Kartell-Betrug Kartell-Betrug: Leichtes Spiel für Kartellsünder

Berlin - Kartellsünder können sich mit relativ einfachen Tricks um Strafzahlungen drücken. Das ist längst bekannt. Doch die Bundesregierung unternimmt nichts dagegen. Mehrere hundert Millionen Euro könnten dem Staat deshalb demnächst durch die Lappen gehen.
Seit 2001 hat das Bundeskartellamt Bußgelder in Höhe von 4,1 Milliarden Euro verhängt. Doch die Unternehmen zahlen in vielen Fällen nicht sofort, sondern ziehen vor Gericht. Verfahren können sich über Jahre hinziehen. Der Verdacht drängt sich auf, dass der lange Rechtsweg auch als taktisches Instrument genutzt wird, um Zeit zu gewinnen und um sich Bußgeldzahlungen zu entziehen. Das Werkzeug dafür: Umbau des betroffenen Unternehmens im Laufe des Verfahrens. Wobei sich immer die Frage stellt, ob eine drohende Strafe tatsächlich der einzige Grund für Veränderungen in der Firma ist. Von den 4,1 Milliarden Euro könnten jedenfalls fast 460 Millionen Euro an Staatseinnahmen wegen Umstrukturierungen verloren gehen. Dies geht aus der Antwort des Bundeswirtschaftsministeriums auf eine Anfrage der Grünen-Bundestagsfraktion hervor.
Der klassische Fall reicht in das Jahr 2005 zurück.
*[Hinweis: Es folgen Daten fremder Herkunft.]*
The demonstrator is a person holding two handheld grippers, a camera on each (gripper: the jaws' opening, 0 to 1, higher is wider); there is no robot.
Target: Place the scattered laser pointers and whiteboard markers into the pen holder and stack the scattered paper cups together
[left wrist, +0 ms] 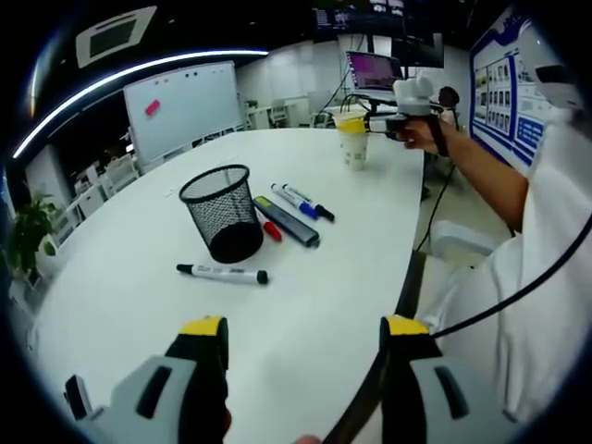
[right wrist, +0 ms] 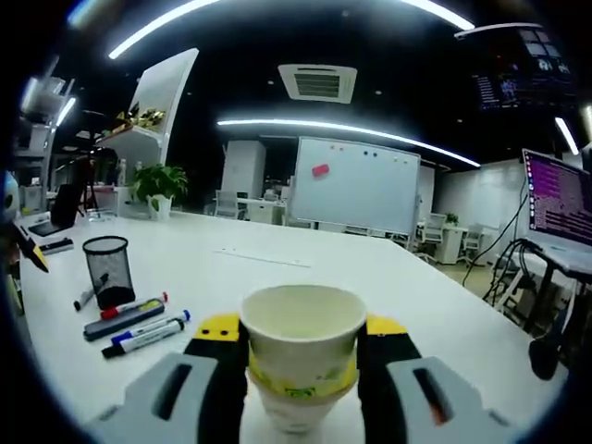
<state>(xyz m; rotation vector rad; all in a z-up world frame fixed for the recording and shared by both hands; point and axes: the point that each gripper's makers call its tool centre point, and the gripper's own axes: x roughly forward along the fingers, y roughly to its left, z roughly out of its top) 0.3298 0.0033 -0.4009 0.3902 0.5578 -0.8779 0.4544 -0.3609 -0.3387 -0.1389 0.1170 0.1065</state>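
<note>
A black mesh pen holder [left wrist: 222, 211] [right wrist: 106, 268] stands upright on the white table [left wrist: 305, 287]. In front of it lies a black marker [left wrist: 222, 273] [right wrist: 88, 296]. Beside it lie a red marker [left wrist: 271, 230] [right wrist: 139, 305], a dark grey laser pointer [left wrist: 289, 222] [right wrist: 125, 322] and two blue-capped markers [left wrist: 301, 201] [right wrist: 148, 335]. My left gripper [left wrist: 303, 328] hangs open over the table's near edge, nothing between its jaws. My right gripper [right wrist: 301, 328] [left wrist: 384, 123] is shut on a paper cup [right wrist: 301, 361] [left wrist: 352, 139] with a yellow band, nested in another cup at the far end.
A person's arm in a white sleeve [left wrist: 518, 231] reaches along the table's right edge [left wrist: 407, 277]. A laptop [left wrist: 375, 72] [right wrist: 560, 208] stands on a stand beyond the table. A whiteboard [left wrist: 180, 106] [right wrist: 356, 190] and office chairs lie further back.
</note>
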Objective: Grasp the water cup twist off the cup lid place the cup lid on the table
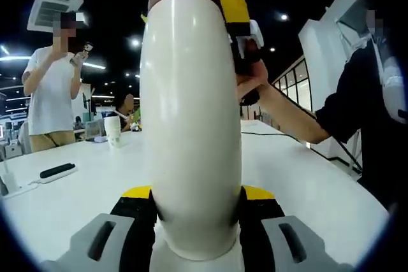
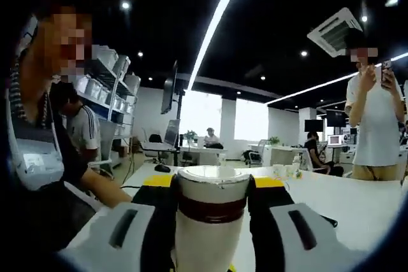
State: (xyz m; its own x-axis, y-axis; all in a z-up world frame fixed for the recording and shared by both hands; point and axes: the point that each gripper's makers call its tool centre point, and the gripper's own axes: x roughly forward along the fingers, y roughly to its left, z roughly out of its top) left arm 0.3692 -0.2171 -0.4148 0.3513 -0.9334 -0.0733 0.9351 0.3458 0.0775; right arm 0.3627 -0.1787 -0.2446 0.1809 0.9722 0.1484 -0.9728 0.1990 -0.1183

Damals wurde der Industrieversicherer Gerling wegen Kartellverstößen zu einer Strafe von 19 Millionen Euro verdonnert. Doch 2006 übernahm der Talanx-Konzern Gerling. Der Bundesgerichtshof entschied schließlich 2011, dass Talanx nicht zahlen muss. Die Forderungen des Kartellamts lösten sich wegen der vertrackten Bestimmungen über Rechtsnachfolgen in Luft auf. Kartellamtspräsident Andreas Mundt machte sich daraufhin dafür stark, Bestimmungen bei Übernahmen strenger zu formulieren – mit einer Novellierung des Gesetzes gegen Wettbewerbsbeschränkungen, die Mitte 2013 in Kraft trat, wurde dies umgesetzt.
Lücken im neuen Gesetz
Doch der Gesetzgeber ließ dabei ein paar Lücken. Zwar sind Übernahmen nun geregelt. Doch was passiert, wenn innerhalb eines Firmen-Konglomerats Zuständigkeiten hin- und her geschoben werden? Beispiel: Das operative Geschäft inklusive aller Vermögensgegenstände wird von Tochterfirma A auf Tochterfirma B übertragen. Tochter A bleibt als eine Art leere Hülle übrig, die keine Einnahmen mehr macht und deshalb nicht zahlen kann. Möglich wäre auch, Tochter A einfach aufzulösen. Tochter B ist aus juristischer Sicht eine eigenständige Gesellschaft, die nicht für das belangt werden kann, was Tochter A irgendwann einmal verbrochen hat. Solche Konstruktionen gängig: In laufenden Verfahren bestünden „Verdachtsmomente, dass Umstrukturierungen gezielt zur Vermeidung von Bußgeldern vorgenommen werden“, heißt es in der Anfrage-Antwort. Namen werden nicht genannt. Womöglich geht es auch um den Fleisch-Tycoon Tönnies, der als Teil eines Wurstkartells rund 120 Millionen Euro zahlen soll.
Indes, eine Lösung des Problems wäre relativ einfach. Das recht engstirnige deutsche Kartellrecht müsste einfach nur an EU-Normen angepasst werden. Dort gilt als Grundsatz, dass nicht einzelne Betriebe, sondern gesamte Konzern betrachtet wird. Die Mutterfirma ist für alle ihre Töchter in der Haftung. Das Verschieben von Vermögenswerten von einer Tochter zur anderen liefe also ins Leere.